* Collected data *
• • •
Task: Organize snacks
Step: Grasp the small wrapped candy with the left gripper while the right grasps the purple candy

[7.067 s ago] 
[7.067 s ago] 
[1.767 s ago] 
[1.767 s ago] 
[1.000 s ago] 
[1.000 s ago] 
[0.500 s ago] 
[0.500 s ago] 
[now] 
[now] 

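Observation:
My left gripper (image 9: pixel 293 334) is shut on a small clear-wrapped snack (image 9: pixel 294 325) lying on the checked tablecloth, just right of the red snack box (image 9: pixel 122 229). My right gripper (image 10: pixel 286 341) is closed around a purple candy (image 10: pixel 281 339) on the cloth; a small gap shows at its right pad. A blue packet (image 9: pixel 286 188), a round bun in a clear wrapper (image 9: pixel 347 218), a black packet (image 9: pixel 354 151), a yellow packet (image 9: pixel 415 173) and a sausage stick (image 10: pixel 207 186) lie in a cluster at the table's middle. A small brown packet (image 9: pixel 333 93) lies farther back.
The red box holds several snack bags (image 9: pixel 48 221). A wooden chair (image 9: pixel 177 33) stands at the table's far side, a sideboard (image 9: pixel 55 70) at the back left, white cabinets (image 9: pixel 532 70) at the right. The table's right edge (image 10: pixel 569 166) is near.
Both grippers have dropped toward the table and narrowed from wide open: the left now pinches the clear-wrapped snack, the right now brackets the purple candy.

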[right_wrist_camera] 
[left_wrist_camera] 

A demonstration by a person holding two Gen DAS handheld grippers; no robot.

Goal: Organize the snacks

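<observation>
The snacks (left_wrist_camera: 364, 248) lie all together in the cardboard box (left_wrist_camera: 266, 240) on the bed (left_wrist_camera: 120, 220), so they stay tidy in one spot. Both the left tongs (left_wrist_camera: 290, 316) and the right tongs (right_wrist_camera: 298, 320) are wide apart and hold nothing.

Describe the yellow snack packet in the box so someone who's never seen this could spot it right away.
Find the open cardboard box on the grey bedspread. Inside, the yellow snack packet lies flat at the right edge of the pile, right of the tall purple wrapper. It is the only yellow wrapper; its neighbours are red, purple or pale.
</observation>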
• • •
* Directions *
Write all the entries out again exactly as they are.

* Your response *
Task: Organize snacks
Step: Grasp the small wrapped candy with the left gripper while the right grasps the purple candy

[7.067 s ago] 
[7.067 s ago] 
[1.767 s ago] 
[1.767 s ago] 
[1.000 s ago] 
[1.000 s ago] 
[0.500 s ago] 
[0.500 s ago] 
[now] 
[now] 

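Observation:
My left gripper (image 9: pixel 293 334) is shut on a small clear-wrapped snack (image 9: pixel 294 325) lying on the checked tablecloth, just right of the red snack box (image 9: pixel 122 229). My right gripper (image 10: pixel 286 341) is closed around a purple candy (image 10: pixel 281 339) on the cloth; a small gap shows at its right pad. A blue packet (image 9: pixel 286 188), a round bun in a clear wrapper (image 9: pixel 347 218), a black packet (image 9: pixel 354 151), a yellow packet (image 9: pixel 415 173) and a sausage stick (image 10: pixel 207 186) lie in a cluster at the table's middle. A small brown packet (image 9: pixel 333 93) lies farther back.
The red box holds several snack bags (image 9: pixel 48 221). A wooden chair (image 9: pixel 177 33) stands at the table's far side, a sideboard (image 9: pixel 55 70) at the back left, white cabinets (image 9: pixel 532 70) at the right. The table's right edge (image 10: pixel 569 166) is near.
Both grippers have dropped toward the table and narrowed from wide open: the left now pinches the clear-wrapped snack, the right now brackets the purple candy.
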
[right_wrist_camera] 
[left_wrist_camera] 

A demonstration by a person holding two Gen DAS handheld grippers; no robot.

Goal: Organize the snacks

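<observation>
The snacks (left_wrist_camera: 364, 248) lie all together in the cardboard box (left_wrist_camera: 266, 240) on the bed (left_wrist_camera: 120, 220), so they stay tidy in one spot. Both the left tongs (left_wrist_camera: 290, 316) and the right tongs (right_wrist_camera: 298, 320) are wide apart and hold nothing.

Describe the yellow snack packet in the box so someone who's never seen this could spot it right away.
Find the open cardboard box on the grey bedspread. Inside, the yellow snack packet lies flat at the right edge of the pile, right of the tall purple wrapper. It is the only yellow wrapper; its neighbours are red, purple or pale.
</observation>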

The exercise requires nothing further.